University policy requires that all research involving human subjects be reviewed and approved by CU's IRB office prior to initiation of the research. This requirement applies to all human subjects research conducted by faculty, staff, and students, on- and off-campus, regardless of the funding support, if any, for the project.

  • IRB Office Hours

    No office hours will be held December 2-6, 2024. Demo sessions to introduce the new forms will be held December 10 and 17 at 12pm via Zoom.


    The IRB office hours are on Tuesdays 3:30-4:30pm, and Wednesdays and Thursdays 2:30-3:30pm.
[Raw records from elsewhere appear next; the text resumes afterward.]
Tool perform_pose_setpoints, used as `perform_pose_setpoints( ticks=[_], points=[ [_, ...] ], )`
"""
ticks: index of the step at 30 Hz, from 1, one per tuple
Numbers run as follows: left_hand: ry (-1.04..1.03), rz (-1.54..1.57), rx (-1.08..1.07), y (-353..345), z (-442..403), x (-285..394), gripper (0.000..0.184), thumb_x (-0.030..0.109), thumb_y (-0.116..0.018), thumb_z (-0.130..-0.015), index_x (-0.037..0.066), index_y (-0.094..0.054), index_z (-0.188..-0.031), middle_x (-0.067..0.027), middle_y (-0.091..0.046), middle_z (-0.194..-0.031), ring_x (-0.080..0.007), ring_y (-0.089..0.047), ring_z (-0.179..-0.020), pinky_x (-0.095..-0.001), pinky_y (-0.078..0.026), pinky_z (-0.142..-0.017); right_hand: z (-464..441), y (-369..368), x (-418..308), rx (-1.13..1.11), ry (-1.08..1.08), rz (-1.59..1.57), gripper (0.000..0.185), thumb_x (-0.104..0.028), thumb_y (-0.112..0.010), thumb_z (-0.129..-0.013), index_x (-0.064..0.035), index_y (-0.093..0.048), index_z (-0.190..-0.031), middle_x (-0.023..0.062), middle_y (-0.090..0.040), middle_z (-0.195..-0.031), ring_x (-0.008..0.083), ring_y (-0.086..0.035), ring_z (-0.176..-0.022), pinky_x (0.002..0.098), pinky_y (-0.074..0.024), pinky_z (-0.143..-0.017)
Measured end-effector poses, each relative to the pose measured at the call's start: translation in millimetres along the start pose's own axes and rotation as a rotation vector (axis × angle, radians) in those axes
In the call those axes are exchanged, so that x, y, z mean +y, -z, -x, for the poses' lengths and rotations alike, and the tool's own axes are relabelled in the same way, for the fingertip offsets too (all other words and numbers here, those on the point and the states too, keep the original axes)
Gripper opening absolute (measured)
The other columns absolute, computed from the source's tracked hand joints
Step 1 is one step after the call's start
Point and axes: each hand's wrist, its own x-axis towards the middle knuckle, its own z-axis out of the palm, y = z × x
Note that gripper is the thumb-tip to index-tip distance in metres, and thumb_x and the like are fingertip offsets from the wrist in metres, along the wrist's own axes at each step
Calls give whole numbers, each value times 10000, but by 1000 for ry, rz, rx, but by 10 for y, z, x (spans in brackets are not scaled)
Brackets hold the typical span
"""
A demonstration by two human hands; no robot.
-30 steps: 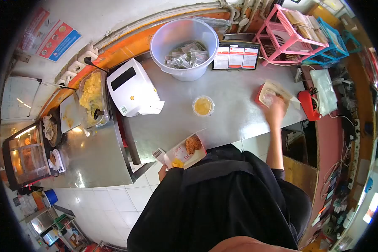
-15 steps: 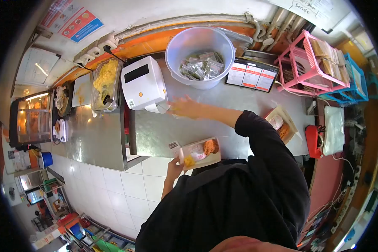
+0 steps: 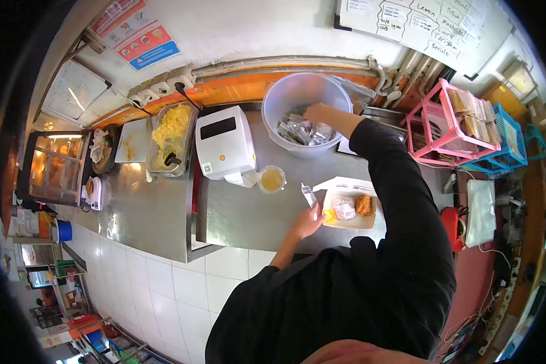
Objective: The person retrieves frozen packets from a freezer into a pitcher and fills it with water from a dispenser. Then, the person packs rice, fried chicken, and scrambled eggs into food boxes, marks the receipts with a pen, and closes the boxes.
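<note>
My left hand (image 3: 307, 223) grips the left edge of an open paper food box (image 3: 353, 224) near the counter's front edge. Inside lie a wrapped white bundle with red print (image 3: 345, 208), a piece of fried chicken (image 3: 364, 205) and some yellow food (image 3: 329, 216). A white printed slip (image 3: 308, 195) sticks up beside my left fingers. My right hand (image 3: 317, 113) reaches into a translucent round tub (image 3: 275, 103) of small clear packets (image 3: 300, 130); its fingertips are hidden there. A cup of yellowish liquid (image 3: 272, 179) stands left of the box.
A white label printer (image 3: 225, 142) sits left of the tub. Farther left are a container of yellow food (image 3: 173, 130) and a heated display case (image 3: 54, 164). Pink and blue racks (image 3: 449, 121) stand at the right. My right arm mostly covers the tablet.
My right hand has gone from beside the printer up into the tub. The held box has shifted right along the counter with my left hand. The cup now shows beside the printer.
</note>
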Motion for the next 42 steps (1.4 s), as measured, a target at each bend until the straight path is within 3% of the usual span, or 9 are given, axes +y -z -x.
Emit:
perform_pose_setpoints(
  ticks=[4,8,17,20,22,27,29,32,42],
  points=[
    [24,59,-133,498,469,-90,668,439,-573,-854,8,-427,-1342,-213,-521,-1285,-337,-462,-1233,-372,-356,-1031,341,446,-6,-55,-117,-121,166,-81,-590,-755,-57,-677,-894,149,-669,-838,315,-644,-808,441,-510,-740],
    [-107,-74,-336,1332,720,204,538,392,-589,-871,95,-501,-1311,-207,-587,-1159,-330,-563,-1097,-390,-438,-909,1240,1541,-483,332,-138,-332,184,-78,-574,-767,-67,-667,-926,170,-652,-868,320,-631,-819,444,-494,-748],
    [-652,-209,693,2084,-516,1855,645,231,-736,-765,29,-466,-1314,-224,-611,-1093,-323,-604,-964,-380,-469,-842,2143,2060,-892,553,-217,-551,241,-215,-632,-829,-6,-610,-946,158,-607,-841,275,-608,-781,381,-468,-706],
    [-649,146,386,2047,-583,2075,418,160,-744,-774,0,-607,-1136,-136,-676,-969,-184,-637,-895,-294,-494,-784,2579,2187,-1353,582,-210,-947,282,-271,-663,-842,-5,-594,-903,86,-593,-813,189,-576,-750,342,-459,-704],
    [-606,251,262,1830,-509,2085,141,94,-730,-787,-8,-687,-874,-88,-694,-774,-90,-622,-699,-232,-481,-573,2955,2131,-1776,579,-379,-1235,297,-286,-708,-814,-22,-600,-896,54,-588,-793,153,-562,-739,331,-454,-688],
    [-619,387,395,846,-152,1463,108,84,-708,-806,5,-663,-865,-76,-675,-795,-146,-645,-733,-251,-505,-622,3816,1005,-2684,936,-624,-1279,260,-181,-768,-747,-64,-627,-932,-15,-618,-808,92,-581,-707,256,-468,-610],
    [-532,407,552,527,-165,1010,71,52,-684,-804,22,-640,-851,-81,-660,-808,-184,-647,-757,-287,-508,-646,4191,699,-3123,1024,-1180,-1684,222,-125,-738,-756,-59,-629,-937,-11,-642,-856,106,-604,-742,279,-488,-633],
    [-604,219,506,132,-77,599,89,10,-673,-772,26,-624,-845,-97,-649,-828,-238,-639,-757,-338,-505,-675,4631,-156,-3431,1054,-1509,-1588,175,-60,-678,-755,-72,-640,-926,16,-672,-912,164,-627,-749,330,-499,-667],
    [-652,-520,462,-151,-457,523,224,89,-684,-681,124,-697,-902,-34,-622,-872,-271,-516,-930,-429,-402,-849,3960,-558,-2607,547,-1436,86,301,-156,-645,-739,-153,-635,-1040,71,-552,-1167,290,-471,-1099,477,-357,-872]
  ],
)
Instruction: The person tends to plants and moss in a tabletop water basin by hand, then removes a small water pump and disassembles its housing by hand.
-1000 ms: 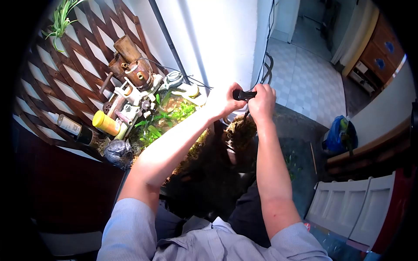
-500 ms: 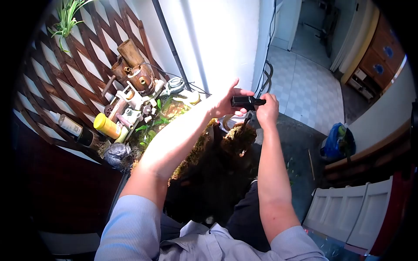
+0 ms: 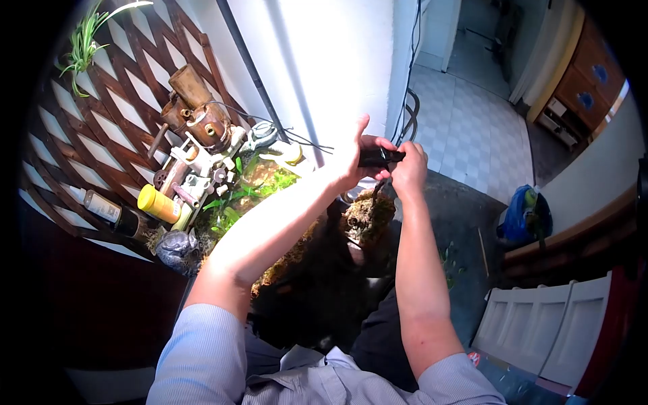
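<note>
A small black object [image 3: 374,158] is held up between both hands, over a mossy clump [image 3: 368,216]. My left hand [image 3: 352,158] has its fingers curled round the wider end, with the thumb raised away from it. My right hand [image 3: 410,167] pinches the narrow end at the right. What exactly the object is cannot be made out. Below and left of the hands, green plants [image 3: 233,202] and yellowish moss stand in shallow water, partly hidden by my left forearm.
At the left are a yellow container [image 3: 159,202], a dark bottle [image 3: 111,210], bamboo pots [image 3: 208,125] and a wooden lattice [image 3: 121,88]. A blue bag [image 3: 523,214] stands right, above white panels [image 3: 540,331]. A black pole [image 3: 253,71] leans by the white column.
A second ago both hands were pinched close together on the object. My left fingers then spread and now wrap its wide end. The view has shifted slightly.
</note>
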Tool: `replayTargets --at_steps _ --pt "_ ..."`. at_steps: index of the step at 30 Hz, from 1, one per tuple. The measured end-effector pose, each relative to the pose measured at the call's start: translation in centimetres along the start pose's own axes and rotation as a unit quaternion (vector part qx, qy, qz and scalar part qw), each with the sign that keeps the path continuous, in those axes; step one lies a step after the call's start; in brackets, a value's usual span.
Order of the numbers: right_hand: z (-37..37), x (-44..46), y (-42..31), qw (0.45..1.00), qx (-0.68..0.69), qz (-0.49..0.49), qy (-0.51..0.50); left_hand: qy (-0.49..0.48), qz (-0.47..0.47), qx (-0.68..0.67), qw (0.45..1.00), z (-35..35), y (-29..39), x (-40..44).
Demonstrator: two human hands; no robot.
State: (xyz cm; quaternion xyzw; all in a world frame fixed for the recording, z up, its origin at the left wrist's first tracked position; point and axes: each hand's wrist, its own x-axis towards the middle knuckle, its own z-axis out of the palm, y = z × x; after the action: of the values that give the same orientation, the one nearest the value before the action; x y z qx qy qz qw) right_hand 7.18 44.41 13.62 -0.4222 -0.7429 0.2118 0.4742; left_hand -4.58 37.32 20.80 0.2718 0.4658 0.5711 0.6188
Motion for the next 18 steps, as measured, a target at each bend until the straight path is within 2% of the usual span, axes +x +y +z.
replayTargets --at_steps 7,11,13,18 --pt "0.4 -0.5 -0.7 1.000 -0.017 0.019 0.007 0.049 0.016 0.027 0.998 0.1 0.2 0.4" --pt "0.9 0.4 -0.1 0.999 0.024 -0.005 0.026 0.028 0.010 0.050 0.998 -0.3 1.1 -0.2" --pt "0.8 0.7 0.3 0.999 0.041 0.008 0.021 -0.038 -0.012 -0.018 0.999 -0.4 1.4 -0.5" --pt "1.1 0.4 2.3 0.996 0.047 0.071 0.020 -0.069 -0.030 -0.153 0.985 -1.3 -0.1 -1.4"
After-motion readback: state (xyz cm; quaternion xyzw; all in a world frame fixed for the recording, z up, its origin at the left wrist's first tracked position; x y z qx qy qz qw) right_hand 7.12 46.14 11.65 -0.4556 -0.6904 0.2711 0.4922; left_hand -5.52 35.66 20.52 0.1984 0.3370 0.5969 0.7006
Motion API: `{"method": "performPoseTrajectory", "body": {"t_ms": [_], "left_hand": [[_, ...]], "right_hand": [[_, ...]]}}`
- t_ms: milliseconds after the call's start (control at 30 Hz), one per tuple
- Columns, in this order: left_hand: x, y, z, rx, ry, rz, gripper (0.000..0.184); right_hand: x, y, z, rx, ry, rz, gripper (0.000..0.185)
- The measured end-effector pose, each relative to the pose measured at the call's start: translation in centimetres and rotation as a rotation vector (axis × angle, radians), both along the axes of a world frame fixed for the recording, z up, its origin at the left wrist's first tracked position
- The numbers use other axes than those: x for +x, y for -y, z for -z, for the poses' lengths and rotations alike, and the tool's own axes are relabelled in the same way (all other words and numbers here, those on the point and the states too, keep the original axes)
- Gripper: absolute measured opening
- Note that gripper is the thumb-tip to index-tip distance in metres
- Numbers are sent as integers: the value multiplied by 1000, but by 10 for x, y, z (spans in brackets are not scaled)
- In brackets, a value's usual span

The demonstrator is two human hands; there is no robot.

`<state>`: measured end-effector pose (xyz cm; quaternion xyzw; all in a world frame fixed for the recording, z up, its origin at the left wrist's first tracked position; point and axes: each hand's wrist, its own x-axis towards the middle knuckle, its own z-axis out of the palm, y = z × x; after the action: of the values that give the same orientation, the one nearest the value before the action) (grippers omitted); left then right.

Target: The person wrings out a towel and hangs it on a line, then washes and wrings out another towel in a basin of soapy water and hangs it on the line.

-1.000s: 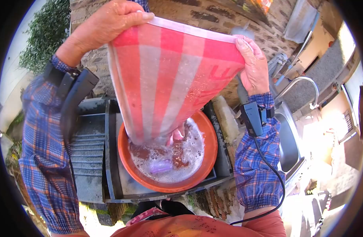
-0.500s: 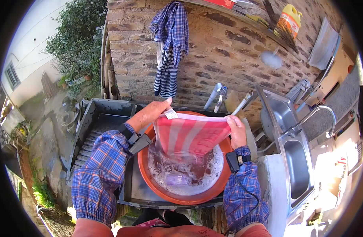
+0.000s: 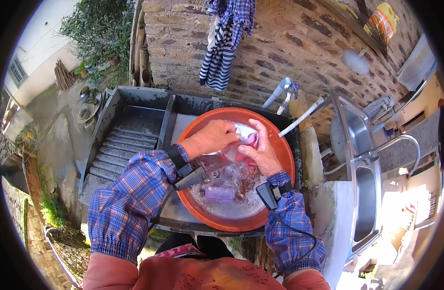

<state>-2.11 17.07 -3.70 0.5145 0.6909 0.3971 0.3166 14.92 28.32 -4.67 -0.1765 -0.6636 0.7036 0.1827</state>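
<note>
A pink-and-white striped cloth (image 3: 244, 131) is bunched up between my two hands, above the back part of an orange basin (image 3: 189, 211). My left hand (image 3: 213, 137) grips it from the left with curled fingers. From the right, my right hand (image 3: 263, 151) holds the other side, thumb pressed towards the fingers. The cloth's lower part hangs towards the foamy water (image 3: 234, 173) and is largely hidden by the hands. A pale purple rectangular block (image 3: 219, 193) lies in the water near the basin's front.
Under the basin is a dark stone sink with a ribbed washboard (image 3: 123, 151) on its left. A tap (image 3: 288, 96) and a pale pipe (image 3: 302, 116) stand behind. To the right is a steel double sink (image 3: 368, 205). Checked and striped clothes (image 3: 219, 58) hang on the brick wall.
The cloth was stretched out flat between both hands; now it is gathered into a bunch. My hands have come close together. The view has shifted, showing the basin further back.
</note>
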Motion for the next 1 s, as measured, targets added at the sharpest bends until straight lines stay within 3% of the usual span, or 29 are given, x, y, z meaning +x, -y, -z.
{"method": "performPoseTrajectory", "body": {"t_ms": [67,133,167,200,233,300,333,400,433,500,633,667,700,767,800,833,867,900,967,1000], "left_hand": [[19,-3,-14,22,42,104,26],[12,4,-18,176,208,112,24],[6,6,-21,331,360,130,24],[-6,4,-13,423,649,193,32],[-13,16,-29,318,811,75,43],[-25,24,-29,397,863,9,56],[-29,21,-20,405,867,6,56],[-39,11,7,290,362,211,68],[-39,11,7,299,363,205,68],[-33,6,6,79,131,221,79],[-14,-9,-3,208,307,492,87],[-3,-5,-24,30,218,423,77],[7,-13,-22,25,220,426,77],[29,-29,0,150,-173,265,68],[39,-36,28,455,-175,153,47],[39,-31,28,450,-176,158,47],[37,-24,30,391,182,144,44],[33,-15,33,323,539,124,42],[9,-1,42,272,519,-168,40],[-2,5,43,278,630,-254,41]], "right_hand": [[-9,9,-3,-93,-13,-77,61],[-18,-4,-6,56,-30,16,49],[-15,-6,-22,99,-7,69,29],[-15,-12,-37,49,-69,36,23],[-15,-19,-52,-1,-129,4,17],[-18,-28,-87,-14,-276,41,15],[-17,-30,-108,-5,-361,24,15],[-15,-34,-155,13,-486,-68,15],[-12,-37,-180,24,-527,-139,14],[-10,-40,-224,40,-606,-242,12],[-1,-25,-300,-68,-714,-459,9],[5,-22,-312,-71,-713,-455,9],[10,-20,-323,56,-816,-203,10],[25,-31,-326,177,-906,64,10],[35,-42,-325,41,-875,-112,11],[39,-42,-316,-11,-840,-206,11],[44,-43,-308,-62,-798,-295,10],[55,-59,-292,48,-763,-156,11],[82,-92,-240,230,-648,165,15],[89,-93,-205,238,-531,328,15]]}}
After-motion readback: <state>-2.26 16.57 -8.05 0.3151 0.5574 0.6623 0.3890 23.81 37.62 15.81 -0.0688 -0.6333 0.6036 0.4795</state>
    • Office hours are through Zoom and available to CU users only (faculty, staff, and students).
    • During the office hours sessions, you have an opportunity to meet privately with an IRB staff. The sessions are not group sessions.
    • A passcode is not required to join the Zoom sessions. You must login with your Clemson account to join the session.

    If you are having issues logging into the Zoom sessions, try the following:

    • Visit https://zoom.clemson.edu and login with your “clemson.edu” address, not a “g.clemson.edu” address.
    • Download Zoom Workplace at https://zoom.us/download.
    • Contact ITHELP@clemson.edu if you have issues accessing the Zoom web address, downloading Zoom Workplace, or logging into Zoom with your “clemson.edu” address.
    • E-mail the IRB Office if you continue to have issues logging into the sessions.
  • What are the IRB federal registration numbers?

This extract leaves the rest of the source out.